ACTIVITY ->
An exact copy of the data below is needed; please leave out any pictures.

GIVEN MATERIAL ->
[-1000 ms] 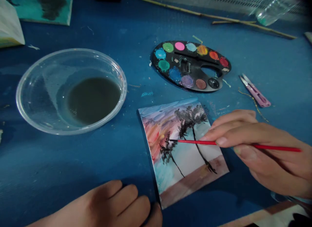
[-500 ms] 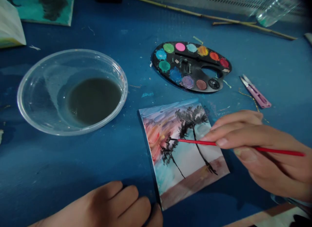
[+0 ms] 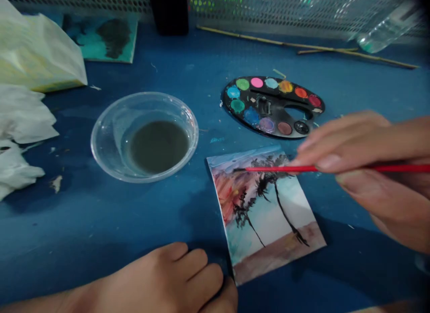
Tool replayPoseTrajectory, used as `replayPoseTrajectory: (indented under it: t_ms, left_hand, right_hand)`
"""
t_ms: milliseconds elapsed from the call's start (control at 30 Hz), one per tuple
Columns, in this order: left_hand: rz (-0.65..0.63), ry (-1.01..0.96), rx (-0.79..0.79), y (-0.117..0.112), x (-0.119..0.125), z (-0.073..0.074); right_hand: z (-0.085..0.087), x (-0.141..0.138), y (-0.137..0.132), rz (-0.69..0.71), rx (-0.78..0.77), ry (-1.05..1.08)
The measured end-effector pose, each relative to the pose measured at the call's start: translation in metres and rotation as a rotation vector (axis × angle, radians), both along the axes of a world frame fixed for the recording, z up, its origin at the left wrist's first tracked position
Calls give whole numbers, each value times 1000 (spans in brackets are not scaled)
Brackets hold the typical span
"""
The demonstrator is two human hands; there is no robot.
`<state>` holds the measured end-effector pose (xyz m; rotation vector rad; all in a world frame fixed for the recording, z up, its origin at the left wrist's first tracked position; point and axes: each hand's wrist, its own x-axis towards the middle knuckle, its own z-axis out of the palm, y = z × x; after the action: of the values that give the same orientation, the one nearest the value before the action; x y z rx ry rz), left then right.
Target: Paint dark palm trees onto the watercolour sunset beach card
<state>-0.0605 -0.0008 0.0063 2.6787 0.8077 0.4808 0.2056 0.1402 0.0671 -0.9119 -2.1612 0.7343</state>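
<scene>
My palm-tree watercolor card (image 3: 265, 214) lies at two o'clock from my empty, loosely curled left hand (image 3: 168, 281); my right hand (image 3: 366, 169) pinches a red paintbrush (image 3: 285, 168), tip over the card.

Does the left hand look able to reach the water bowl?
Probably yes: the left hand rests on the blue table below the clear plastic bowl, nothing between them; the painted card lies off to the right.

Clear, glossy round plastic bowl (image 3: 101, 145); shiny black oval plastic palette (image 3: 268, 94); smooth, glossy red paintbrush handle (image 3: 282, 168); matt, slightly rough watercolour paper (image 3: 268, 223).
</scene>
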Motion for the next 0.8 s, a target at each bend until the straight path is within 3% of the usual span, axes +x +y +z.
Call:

WRITTEN SOLUTION ->
[-1000 ms] 
[-500 ms] 
[+0 ms] 
Tool replayPoseTrajectory, used as `replayPoseTrajectory: (indented under it: t_ms, left_hand, right_hand)`
"""
t_ms: milliseconds elapsed from the call's start (control at 30 Hz), one per tuple
Columns, in this order: left_hand: rz (-0.65..0.63), ry (-1.01..0.96), rx (-0.79..0.79), y (-0.117..0.112), x (-0.119..0.125), z (-0.073..0.074); right_hand: z (-0.085..0.087), x (-0.141..0.138), y (-0.137..0.132), rz (-0.69..0.71), rx (-0.78..0.77), ry (-1.05..1.08)
The measured end-effector pose, each relative to the pose measured at the call's start: translation in metres and rotation as a rotation vector (axis × angle, radians), both along the axes of a world frame fixed for the recording, z up, its origin at the left wrist's first tracked position
Calls give whole numbers, each value times 1000 (spans in brackets are not scaled)
Brackets hold the typical span
"""
The demonstrator is two human hands; there is no robot.
`<state>` holds the measured end-effector pose (xyz m; rotation vector rad; all in a world frame fixed for the recording, z up, its origin at the left wrist's first tracked position; point and axes: each hand's wrist, its own x-axis towards the middle knuckle, its own z-axis out of the palm, y = z × x; after the action: of the values that give the same orientation, the one nearest the value before the action; x y z rx ry rz), left then right.
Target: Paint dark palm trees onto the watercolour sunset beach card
<state>-0.0605 -0.0008 0.0063 2.6787 0.8077 0.4808 0.2056 0.1402 0.0671 -0.9119 -2.1612 0.7343</state>
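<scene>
My palm-tree watercolor card (image 3: 265, 214) lies at two o'clock from my empty, loosely curled left hand (image 3: 168, 281); my right hand (image 3: 366, 169) pinches a red paintbrush (image 3: 285, 168), tip over the card.

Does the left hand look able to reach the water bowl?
Probably yes: the left hand rests on the blue table below the clear plastic bowl, nothing between them; the painted card lies off to the right.

Clear, glossy round plastic bowl (image 3: 101, 145); shiny black oval plastic palette (image 3: 268, 94); smooth, glossy red paintbrush handle (image 3: 282, 168); matt, slightly rough watercolour paper (image 3: 268, 223).
</scene>
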Motion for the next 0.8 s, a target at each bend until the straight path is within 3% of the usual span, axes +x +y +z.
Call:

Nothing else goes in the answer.